Doug did not respond to a Facebook message seeking comment Thursday.

The deer somehow had lost his fear of humans, which can become an issue as it gets closer to mating season and male deer tend to become aggressive, said Randy Zellers, assistant spokesman for the commission.

Being removed also is better for Doug, who, Zellers reiterated, is a wild animal.

"The deer is better off in the wild not being fed Cheetos and grapes," he said.

Only the commission and Doug know the location of his new home.

"We’re not going to disclose where they release him on public land because someone might go back and want to bring him back or an unethical hunter might go there and have an easy target," Zellers said.

Sarah Losh, a Siloam Springs resident who frequents the trail, said Doug's distinct friendly behavior and mysterious scars made him immediately recognizable.

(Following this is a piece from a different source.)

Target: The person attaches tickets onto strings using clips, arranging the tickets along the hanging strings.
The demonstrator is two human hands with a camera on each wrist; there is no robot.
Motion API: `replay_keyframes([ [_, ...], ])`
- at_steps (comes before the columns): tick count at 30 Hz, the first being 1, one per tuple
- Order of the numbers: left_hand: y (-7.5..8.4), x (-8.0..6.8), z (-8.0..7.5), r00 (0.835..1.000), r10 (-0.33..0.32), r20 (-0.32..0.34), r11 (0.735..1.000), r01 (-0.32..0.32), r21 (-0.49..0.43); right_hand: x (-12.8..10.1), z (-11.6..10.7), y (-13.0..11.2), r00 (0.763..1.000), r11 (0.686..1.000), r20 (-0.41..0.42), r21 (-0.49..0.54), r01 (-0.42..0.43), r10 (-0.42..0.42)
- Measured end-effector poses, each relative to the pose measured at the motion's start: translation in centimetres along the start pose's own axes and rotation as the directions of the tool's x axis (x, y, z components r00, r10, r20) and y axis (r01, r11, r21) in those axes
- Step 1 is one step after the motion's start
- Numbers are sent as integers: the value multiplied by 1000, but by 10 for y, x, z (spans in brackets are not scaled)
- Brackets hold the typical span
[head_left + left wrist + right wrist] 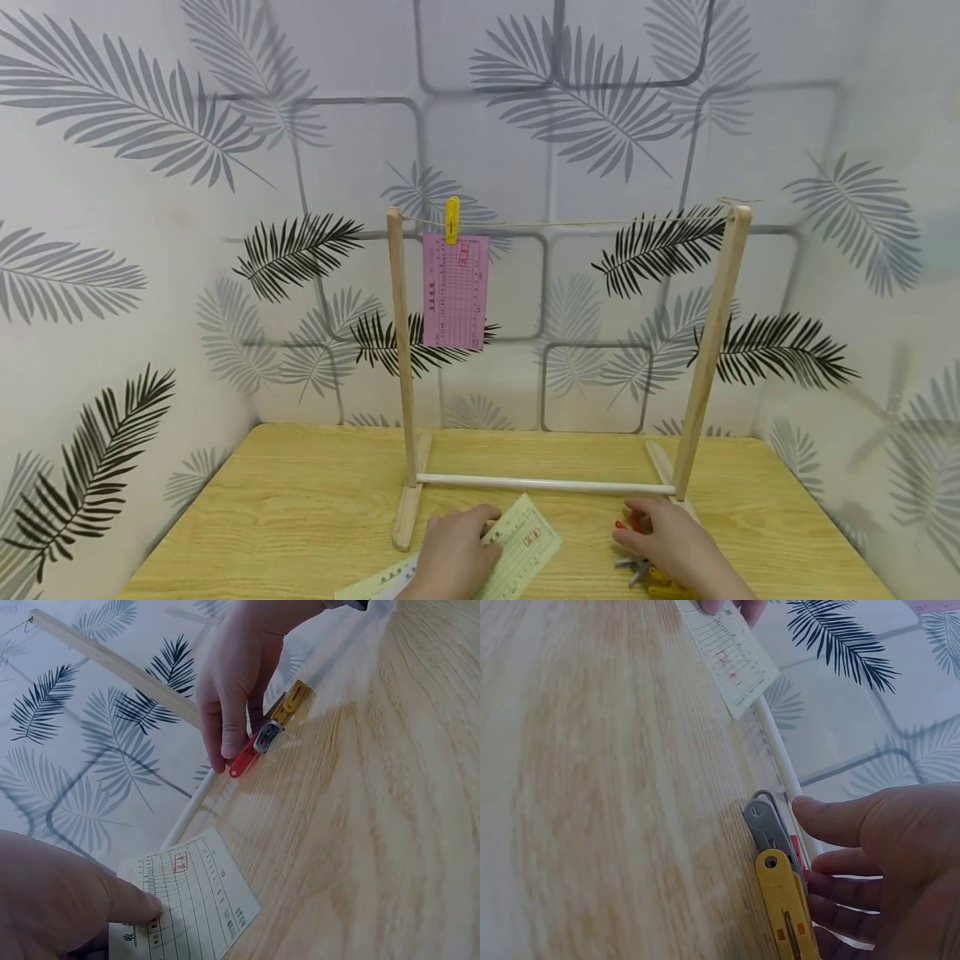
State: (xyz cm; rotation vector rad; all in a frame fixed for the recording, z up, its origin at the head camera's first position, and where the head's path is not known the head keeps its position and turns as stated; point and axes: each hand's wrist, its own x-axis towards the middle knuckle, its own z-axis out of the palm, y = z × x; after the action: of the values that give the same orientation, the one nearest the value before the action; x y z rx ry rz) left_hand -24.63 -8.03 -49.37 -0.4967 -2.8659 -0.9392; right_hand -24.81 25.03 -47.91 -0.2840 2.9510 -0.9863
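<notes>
- Your left hand, one of two in view, pinches one yellow slip between thumb and fingers, slanted just above the table.
- Beneath that same hand, two more sheets show at the lower edge: one lower yellow slip and one white slip, both partly hidden.
- Your right hand has its thumb and fingers spread apart around one red clip; you cannot tell whether they touch it.
- Beside it on the table you can count one grey clip and one yellow clip, close together; more may be hidden.
- Behind your hands stand two wooden posts on two feet, joined by one white rod low down and one string up top.
- One pink slip hangs near the left post, held on the string by one upper clip, also yellow.
</notes>
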Motion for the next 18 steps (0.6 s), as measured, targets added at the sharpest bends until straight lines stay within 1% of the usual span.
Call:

"I think he was fine in his area," she said. "He had a wooded area with a creek. He doesn’t normally get out where cars are, and he was not a danger to people at all."

A group of upset community members gathered Wednesday morning when Game and Fish crews initially tried to capture Doug. He escaped into the woods.

University officials contacted the commission to see if Doug's frequent interaction with the public posed a safety risk.

"We are not deer experts, so we trust the expertise of AGFC that this deer could harm a student or visitor to campus," a post on the John Brown University Facebook page reads.

People throughout the community expressed their displeasure about Doug's departure online.

"@ARGameandFish if I get 250 retweets will you bring Doug back?" Twitter user @JohnCSalley asked the commission Thursday morning.

The commission replied, "wish it were that easy."